• **Problem**:
Write the data out verbatim.

====== Stored data

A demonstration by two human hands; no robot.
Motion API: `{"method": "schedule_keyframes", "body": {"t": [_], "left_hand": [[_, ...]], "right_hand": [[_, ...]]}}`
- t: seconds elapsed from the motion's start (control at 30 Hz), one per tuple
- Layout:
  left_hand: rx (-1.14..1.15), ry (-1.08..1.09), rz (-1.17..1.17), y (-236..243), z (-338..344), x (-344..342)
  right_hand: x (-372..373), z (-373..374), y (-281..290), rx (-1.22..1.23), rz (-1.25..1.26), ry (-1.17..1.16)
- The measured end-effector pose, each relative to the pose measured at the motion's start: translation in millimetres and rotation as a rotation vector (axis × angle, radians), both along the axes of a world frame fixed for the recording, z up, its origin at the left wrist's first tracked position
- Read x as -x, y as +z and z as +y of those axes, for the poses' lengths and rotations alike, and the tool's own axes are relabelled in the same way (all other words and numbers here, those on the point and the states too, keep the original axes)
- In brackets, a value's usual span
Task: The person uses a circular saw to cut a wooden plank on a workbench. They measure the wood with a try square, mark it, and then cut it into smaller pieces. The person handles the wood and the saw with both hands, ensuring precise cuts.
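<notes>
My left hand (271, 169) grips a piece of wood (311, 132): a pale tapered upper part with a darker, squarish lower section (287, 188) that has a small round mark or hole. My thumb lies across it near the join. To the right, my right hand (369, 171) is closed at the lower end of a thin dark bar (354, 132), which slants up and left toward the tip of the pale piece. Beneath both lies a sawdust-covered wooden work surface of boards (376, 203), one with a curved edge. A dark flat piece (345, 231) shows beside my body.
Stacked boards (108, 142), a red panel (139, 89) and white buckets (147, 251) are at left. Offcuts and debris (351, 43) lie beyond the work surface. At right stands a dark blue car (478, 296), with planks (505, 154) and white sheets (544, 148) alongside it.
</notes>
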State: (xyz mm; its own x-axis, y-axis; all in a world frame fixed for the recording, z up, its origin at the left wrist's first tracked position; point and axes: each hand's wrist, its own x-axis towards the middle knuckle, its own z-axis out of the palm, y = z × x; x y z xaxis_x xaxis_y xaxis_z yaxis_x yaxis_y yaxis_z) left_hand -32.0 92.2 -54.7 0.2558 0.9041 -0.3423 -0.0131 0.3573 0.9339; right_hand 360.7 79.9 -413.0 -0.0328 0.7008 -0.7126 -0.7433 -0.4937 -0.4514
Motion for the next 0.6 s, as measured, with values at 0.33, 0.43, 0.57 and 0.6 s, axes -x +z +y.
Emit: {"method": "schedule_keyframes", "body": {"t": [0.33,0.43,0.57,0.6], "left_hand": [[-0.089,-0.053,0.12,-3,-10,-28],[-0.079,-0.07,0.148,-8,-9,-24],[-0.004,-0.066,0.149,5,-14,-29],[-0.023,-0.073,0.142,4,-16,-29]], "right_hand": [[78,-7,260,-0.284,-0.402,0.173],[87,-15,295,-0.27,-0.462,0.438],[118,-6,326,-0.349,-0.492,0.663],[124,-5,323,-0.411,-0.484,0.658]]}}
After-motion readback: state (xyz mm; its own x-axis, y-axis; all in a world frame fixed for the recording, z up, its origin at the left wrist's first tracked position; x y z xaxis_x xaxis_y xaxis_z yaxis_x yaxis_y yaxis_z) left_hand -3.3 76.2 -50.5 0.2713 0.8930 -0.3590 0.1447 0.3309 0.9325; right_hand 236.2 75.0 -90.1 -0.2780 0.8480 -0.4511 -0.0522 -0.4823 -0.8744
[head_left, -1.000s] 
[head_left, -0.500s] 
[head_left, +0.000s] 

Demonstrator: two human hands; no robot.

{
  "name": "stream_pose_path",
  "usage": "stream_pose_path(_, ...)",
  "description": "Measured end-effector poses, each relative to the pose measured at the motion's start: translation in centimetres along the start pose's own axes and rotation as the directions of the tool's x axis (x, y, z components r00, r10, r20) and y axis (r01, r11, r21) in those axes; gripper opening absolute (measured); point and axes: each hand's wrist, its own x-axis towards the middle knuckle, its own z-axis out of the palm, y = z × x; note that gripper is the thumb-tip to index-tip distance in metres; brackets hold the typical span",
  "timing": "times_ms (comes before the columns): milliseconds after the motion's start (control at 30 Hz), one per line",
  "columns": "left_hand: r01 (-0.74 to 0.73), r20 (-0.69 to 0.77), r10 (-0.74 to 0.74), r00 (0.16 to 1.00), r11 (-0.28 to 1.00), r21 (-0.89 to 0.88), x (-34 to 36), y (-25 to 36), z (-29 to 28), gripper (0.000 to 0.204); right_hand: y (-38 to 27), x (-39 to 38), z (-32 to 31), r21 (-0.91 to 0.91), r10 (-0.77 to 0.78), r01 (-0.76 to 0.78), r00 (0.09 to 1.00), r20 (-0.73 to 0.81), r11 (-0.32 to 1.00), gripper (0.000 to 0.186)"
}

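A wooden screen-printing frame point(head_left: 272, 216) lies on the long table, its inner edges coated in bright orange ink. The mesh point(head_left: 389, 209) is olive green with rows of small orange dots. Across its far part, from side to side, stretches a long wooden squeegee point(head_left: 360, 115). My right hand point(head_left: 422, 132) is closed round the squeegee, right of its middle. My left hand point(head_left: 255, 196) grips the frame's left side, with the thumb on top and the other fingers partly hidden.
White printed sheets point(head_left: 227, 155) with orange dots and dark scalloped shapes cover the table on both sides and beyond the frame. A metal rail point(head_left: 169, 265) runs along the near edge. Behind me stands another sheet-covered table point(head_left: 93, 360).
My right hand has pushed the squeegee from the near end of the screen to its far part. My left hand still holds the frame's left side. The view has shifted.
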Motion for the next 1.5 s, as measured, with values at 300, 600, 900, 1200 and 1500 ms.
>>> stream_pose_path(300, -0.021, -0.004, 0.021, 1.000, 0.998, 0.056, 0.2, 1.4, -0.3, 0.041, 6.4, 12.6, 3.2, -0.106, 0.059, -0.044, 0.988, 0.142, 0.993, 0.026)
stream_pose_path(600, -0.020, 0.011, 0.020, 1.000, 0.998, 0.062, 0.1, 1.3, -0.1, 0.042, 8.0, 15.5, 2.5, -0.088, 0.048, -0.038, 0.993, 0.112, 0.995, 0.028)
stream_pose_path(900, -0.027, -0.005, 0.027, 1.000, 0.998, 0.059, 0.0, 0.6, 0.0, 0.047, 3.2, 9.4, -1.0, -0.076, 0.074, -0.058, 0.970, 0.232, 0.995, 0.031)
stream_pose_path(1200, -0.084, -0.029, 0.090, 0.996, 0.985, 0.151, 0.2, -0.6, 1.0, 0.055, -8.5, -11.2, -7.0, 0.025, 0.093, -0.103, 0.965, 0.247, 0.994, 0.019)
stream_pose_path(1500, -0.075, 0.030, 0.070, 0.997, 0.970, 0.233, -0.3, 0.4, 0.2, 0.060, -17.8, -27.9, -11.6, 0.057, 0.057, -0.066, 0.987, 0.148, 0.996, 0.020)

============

• **Answer area**:
A demonstration by two human hands; no robot.
Motion API: `{"method": "schedule_keyframes", "body": {"t": [_], "left_hand": [[_, ...]], "right_hand": [[_, ...]]}}`
- t: seconds elapsed from the motion's start (control at 30 Hz), one per tuple
- Layout:
  left_hand: rx (-1.14..1.15), ry (-1.08..1.09), rz (-1.17..1.17), y (-236..243), z (-338..344), x (-344..342)
  right_hand: x (-372..373), z (-373..374), y (-281..290), rx (-1.22..1.23), rz (-1.25..1.26), ry (-1.17..1.16)
- The measured end-effector pose, each relative to the pose measured at the motion's start: translation in millimetres and rotation as a rotation vector (axis × angle, radians), both along the axes of a world frame fixed for the recording, z up, its origin at the left wrist's first tracked position
- Read x as -x, y as +z and z as +y of those axes, for the poses' lengths and rotations alike, and the tool's own axes are relabelled in the same way (all other words and numbers here, those on the point and the states too, keep the original axes)
- In brackets, a value's usual span
Task: The person uses a circular saw to cut a wooden plank on a workbench. They measure the wood with a try square, mark it, and then cut it into smaller pieces. The person handles the wood and the saw with both hands, ensuring precise cuts.
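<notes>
My left hand (271, 169) grips a piece of wood (311, 132): a pale tapered upper part with a darker, squarish lower section (287, 188) that has a small round mark or hole. My thumb lies across it near the join. To the right, my right hand (369, 171) is closed at the lower end of a thin dark bar (354, 132), which slants up and left toward the tip of the pale piece. Beneath both lies a sawdust-covered wooden work surface of boards (376, 203), one with a curved edge. A dark flat piece (345, 231) shows beside my body.
Stacked boards (108, 142), a red panel (139, 89) and white buckets (147, 251) are at left. Offcuts and debris (351, 43) lie beyond the work surface. At right stands a dark blue car (478, 296), with planks (505, 154) and white sheets (544, 148) alongside it.
</notes>
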State: (xyz mm; its own x-axis, y-axis; all in a world frame fixed for the recording, z up, its origin at the left wrist's first tracked position; point and axes: each hand's wrist, its own x-axis towards the middle knuckle, its own z-axis out of the palm, y = z × x; x y z xaxis_x xaxis_y xaxis_z yaxis_x yaxis_y yaxis_z) left_hand -32.0 92.2 -54.7 0.2558 0.9041 -0.3423 -0.0131 0.3573 0.9339; right_hand 360.7 79.9 -413.0 -0.0328 0.7008 -0.7126 -0.7433 -0.4937 -0.4514
Motion for the next 0.6 s, as measured, with values at 0.33, 0.43, 0.57 and 0.6 s, axes -x +z +y.
Emit: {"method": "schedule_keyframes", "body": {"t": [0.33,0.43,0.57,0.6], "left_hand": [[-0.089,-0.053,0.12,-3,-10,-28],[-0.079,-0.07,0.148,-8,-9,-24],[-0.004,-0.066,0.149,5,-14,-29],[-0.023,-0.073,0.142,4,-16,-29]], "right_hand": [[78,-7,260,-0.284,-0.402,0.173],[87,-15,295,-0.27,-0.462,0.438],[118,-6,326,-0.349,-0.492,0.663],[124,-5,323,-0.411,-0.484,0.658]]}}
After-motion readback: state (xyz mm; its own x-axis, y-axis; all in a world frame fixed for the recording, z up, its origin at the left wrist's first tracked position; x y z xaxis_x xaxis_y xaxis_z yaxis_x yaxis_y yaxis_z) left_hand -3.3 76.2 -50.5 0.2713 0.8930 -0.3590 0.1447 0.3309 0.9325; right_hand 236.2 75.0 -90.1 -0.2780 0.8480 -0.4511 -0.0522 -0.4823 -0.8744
[head_left, -1.000s] 
[head_left, -0.500s] 
[head_left, +0.000s] 

Demonstrator: two human hands; no robot.

{
  "name": "stream_pose_path",
  "usage": "stream_pose_path(_, ...)",
  "description": "Measured end-effector poses, each relative to the pose measured at the motion's start: translation in centimetres along the start pose's own axes and rotation as the directions of the tool's x axis (x, y, z components r00, r10, r20) and y axis (r01, r11, r21) in those axes; gripper opening absolute (measured); point and axes: each hand's wrist, its own x-axis towards the middle knuckle, its own z-axis out of the palm, y = z × x; note that gripper is the thumb-tip to index-tip distance in metres; brackets hold the typical span",
  "timing": "times_ms (comes before the columns): milliseconds after the motion's start (control at 30 Hz), one per line",
  "columns": "left_hand: r01 (-0.74 to 0.73), r20 (-0.69 to 0.77), r10 (-0.74 to 0.74), r00 (0.16 to 1.00), r11 (-0.28 to 1.00), r21 (-0.89 to 0.88), x (-34 to 36), y (-25 to 36), z (-29 to 28), gripper (0.000 to 0.204); right_hand: y (-38 to 27), x (-39 to 38), z (-32 to 31), r21 (-0.91 to 0.91), r10 (-0.77 to 0.78), r01 (-0.76 to 0.78), r00 (0.09 to 1.00), r20 (-0.73 to 0.81), r11 (-0.32 to 1.00), gripper (0.000 to 0.186)"
}

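A wooden screen-printing frame point(head_left: 272, 216) lies on the long table, its inner edges coated in bright orange ink. The mesh point(head_left: 389, 209) is olive green with rows of small orange dots. Across its far part, from side to side, stretches a long wooden squeegee point(head_left: 360, 115). My right hand point(head_left: 422, 132) is closed round the squeegee, right of its middle. My left hand point(head_left: 255, 196) grips the frame's left side, with the thumb on top and the other fingers partly hidden.
White printed sheets point(head_left: 227, 155) with orange dots and dark scalloped shapes cover the table on both sides and beyond the frame. A metal rail point(head_left: 169, 265) runs along the near edge. Behind me stands another sheet-covered table point(head_left: 93, 360).
My right hand has pushed the squeegee from the near end of the screen to its far part. My left hand still holds the frame's left side. The view has shifted.
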Motion for the next 1.5 s, as measured, with values at 300, 600, 900, 1200 and 1500 ms.
>>> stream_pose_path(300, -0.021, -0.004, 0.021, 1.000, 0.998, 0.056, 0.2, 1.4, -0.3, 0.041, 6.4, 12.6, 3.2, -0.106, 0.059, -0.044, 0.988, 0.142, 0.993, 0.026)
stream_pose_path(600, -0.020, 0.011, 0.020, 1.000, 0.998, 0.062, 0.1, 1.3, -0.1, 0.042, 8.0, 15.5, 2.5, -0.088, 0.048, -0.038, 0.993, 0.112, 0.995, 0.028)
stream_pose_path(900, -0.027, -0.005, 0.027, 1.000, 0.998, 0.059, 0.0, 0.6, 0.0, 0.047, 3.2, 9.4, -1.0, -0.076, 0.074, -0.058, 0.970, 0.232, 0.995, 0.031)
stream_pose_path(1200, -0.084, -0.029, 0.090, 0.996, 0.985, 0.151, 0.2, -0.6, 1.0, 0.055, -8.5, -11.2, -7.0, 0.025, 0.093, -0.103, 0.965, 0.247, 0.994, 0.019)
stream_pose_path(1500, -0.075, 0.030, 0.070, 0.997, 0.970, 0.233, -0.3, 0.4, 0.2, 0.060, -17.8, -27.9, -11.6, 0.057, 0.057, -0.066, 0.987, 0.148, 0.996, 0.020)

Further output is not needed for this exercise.